En un pasaje maravilloso Irene Vallejo escribe que “poseer libros es un ejercicio sobre la cuerda floja. Un esfuerzo por unir los pedazos dispersos del universo hasta formar un conjunto dotado de sentido. Una arquitectura armoniosa frente al caos. Una escultura de arena. La guarida donde protegemos todo aquello que tememos olvidar. La memoria del mundo. Un dique contra el tsunami del tiempo”, de ahí que los personajes de su épica no sean guerreros legendarios en busca de fama, sino hombres y mujeres terrenales, héroes anónimos, que hicieron hasta lo imposible para salvar de la destrucción y el olvido sus palabras y las palabras de los otros: Enheduanna, la primera escritora del mundo antiguo; Alejandro, que encontró en la Ilíada no solo un modelo de conducta, sino “una brújula, le abría caminos de lo desconocido”, Ptolomeo I, ese rey extrañamente borgeano que soñó en reunir todo el conocimiento en la gran biblioteca de Alejandría; los siete sabios de Grecia, Safo y Cleopatra, quienes se opusieron al papel de la mujer en la sociedad antigua y se revelaron, la primera escribiendo poemas abiertamente eróticos y sentimentales, la segunda utilizando la sabiduría para alcanzar el poder; Ovidio, ese dandy del espíritu que atacó la doble moral romana en libros como El arte de amar, Los amores y La metamorfosis, sus libros fueron proscritos y él condenado al exilio; el catedrático Quintiliano, pedagogo que criticó los castigos físicos en la escuela y propuso una enseñanza basada en el “entusiasmo y el amor”; Hipatia de Alejandría, quizá el último faro luminoso en medio de una civilización que se abismaba en las sombras.

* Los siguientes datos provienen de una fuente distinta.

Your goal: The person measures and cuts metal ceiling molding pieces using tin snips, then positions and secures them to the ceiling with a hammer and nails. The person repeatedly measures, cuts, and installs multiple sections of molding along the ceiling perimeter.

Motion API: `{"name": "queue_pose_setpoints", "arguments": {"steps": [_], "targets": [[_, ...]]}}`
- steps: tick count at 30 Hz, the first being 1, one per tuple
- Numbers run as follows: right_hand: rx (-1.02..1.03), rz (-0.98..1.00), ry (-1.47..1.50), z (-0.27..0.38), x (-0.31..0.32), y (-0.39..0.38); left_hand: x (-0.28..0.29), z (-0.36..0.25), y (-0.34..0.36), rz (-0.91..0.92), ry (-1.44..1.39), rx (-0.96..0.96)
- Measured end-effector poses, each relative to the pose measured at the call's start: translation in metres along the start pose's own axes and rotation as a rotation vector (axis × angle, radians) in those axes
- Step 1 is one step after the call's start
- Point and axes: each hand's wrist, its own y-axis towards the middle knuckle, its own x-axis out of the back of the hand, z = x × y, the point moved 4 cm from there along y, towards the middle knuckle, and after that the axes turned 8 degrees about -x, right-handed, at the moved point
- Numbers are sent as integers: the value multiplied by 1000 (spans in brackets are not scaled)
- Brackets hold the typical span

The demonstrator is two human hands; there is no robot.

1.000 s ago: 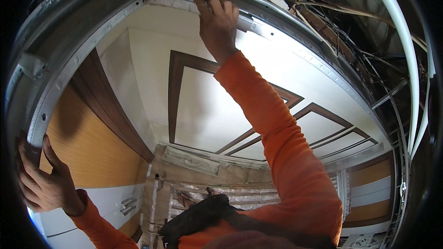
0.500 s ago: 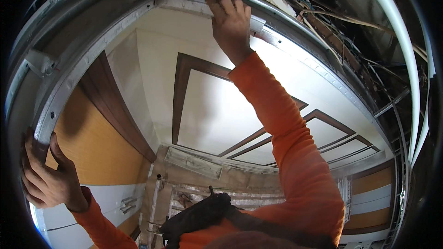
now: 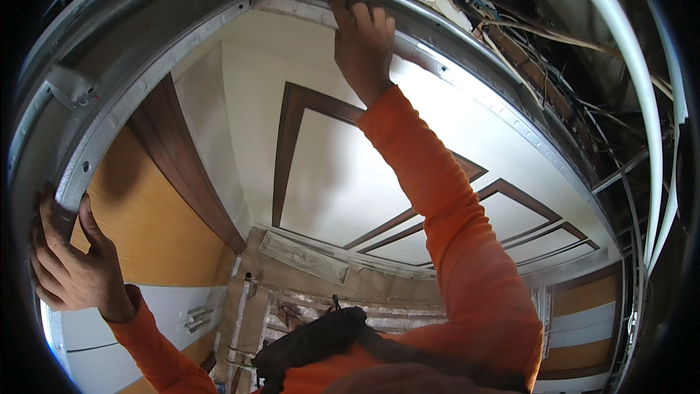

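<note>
A grey metal channel curves down the left side of the view and has small holes in it. My left hand is wrapped round its lower part, with the thumb on the inner edge. Joined to it at the upper corner, another metal channel runs along the top and to the right. My right hand reaches up and grips this one, its fingers bent over the edge and their tips partly hidden. Orange sleeves cover both my arms.
Loose cables and a thick white pipe lie beyond the frame at upper right. Inside the frame shows a white panelled surface with brown trim. A wood-coloured panel stands at left, and a black strap or pouch crosses my body.
The view has shifted slightly. My left hand appears a little higher in the picture, still round its channel. My right hand keeps its grip on the top channel.
</note>
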Motion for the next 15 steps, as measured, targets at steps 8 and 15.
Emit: {"name": "queue_pose_setpoints", "arguments": {"steps": [8,15], "targets": [[-33,82,3,5,5,3,6,-1,2,22,-19,34],[-42,75,-26,-3,-2,-5,7,-9,4,39,-19,41]]}}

El Infinito en un junco es una reivindicación de la libertad, la sabiduría, el conocimiento y del libro como arma ante el celo absurdo de los poderosos  y su obsesión por borrar la historia, las ideas y a sus autores. En una de sus conferencias Borges dijo que “De todos los instrumentos del hombre, el más asombroso es, sin duda, el libro. Los demás son extensiones de su cuerpo. El microscopio, el telescopio, son extensiones de su vista; el teléfono es extensión de la voz; luego tenemos el arado y la espada, extensiones del brazo. Pero el libro es otra cosa: el libro es una extensión de la memoria y la imaginación”, y en este libro, Irene Vallejo, nos demuestra que ese invento y su lucha contra la destrucción aún perdura y perdurará porque “quien ama crea la belleza” y los libros son producto de la búsqueda del ser humano por la trascendencia y la belleza.